School of Chemistry, University of Birmingham, Edgbaston, Birmingham B15 2TT, UK.
Nanoscale. 2018 Jul 26;10(29):13875-13882. doi: 10.1039/c7nr09258j.
Encoding hierarchical self-assembly in colloidal building blocks is a promising bottom-up route to high-level structural complexity often observed in biological materials. However, harnessing this promise faces the grand challenge of bridging hierarchies of multiple length- and time-scales, associated with structure and dynamics respectively along the self-assembly pathway. Here we report on a case study, which examines the kinetic accessibility of a series of hollow spherical structures with a two-level structural hierarchy self-assembled from charge-stabilized colloidal magnetic particles.
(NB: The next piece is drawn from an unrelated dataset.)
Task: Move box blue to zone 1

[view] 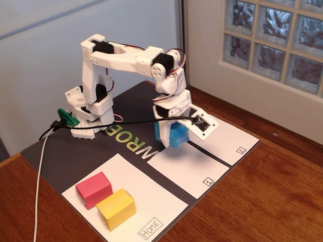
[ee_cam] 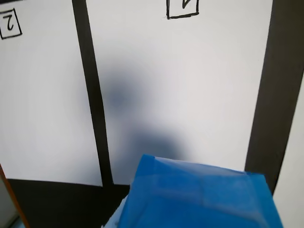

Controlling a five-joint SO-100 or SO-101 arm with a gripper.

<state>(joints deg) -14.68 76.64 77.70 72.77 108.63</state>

By means of a variety of computational methods, we find that for a staged assembly pathway, the structure, which derives the strongest energetic stability from the first stage of assembly and the weakest from the second stage, is most kinetically accessible. Such a striking correspondence between energetics and kinetics for optimal design principles should have general implications for programming hierarchical self-assembly pathways for nano- and micro-particles, while matching stability and accessibility.
编码胶体构建块中的层次自组装是一种很有前途的自下而上的方法,可以实现生物材料中常见的高级结构复杂性。然而,要实现这一目标,面临着一个巨大的挑战,即需要在沿着自组装途径的结构和动力学方面,分别跨越多个长度和时间尺度的层次。在这里,我们报告了一个案例研究,该研究考察了一系列具有两级结构层次的中空球形结构的动力学可及性,这些结构是由带电稳定胶体磁性颗粒自组装而成的。通过各种计算方法,我们发现对于分阶段组装途径,结构从第一阶段组装中获得最强的能量稳定性,而从第二阶段组装中获得最弱的能量稳定性,其动力学可及性最强。这种在最佳设计原则中,能量学和动力学之间的惊人对应关系,对于为纳米和微粒子编程层次自组装途径,同时匹配稳定性和可及性,应该具有普遍的意义。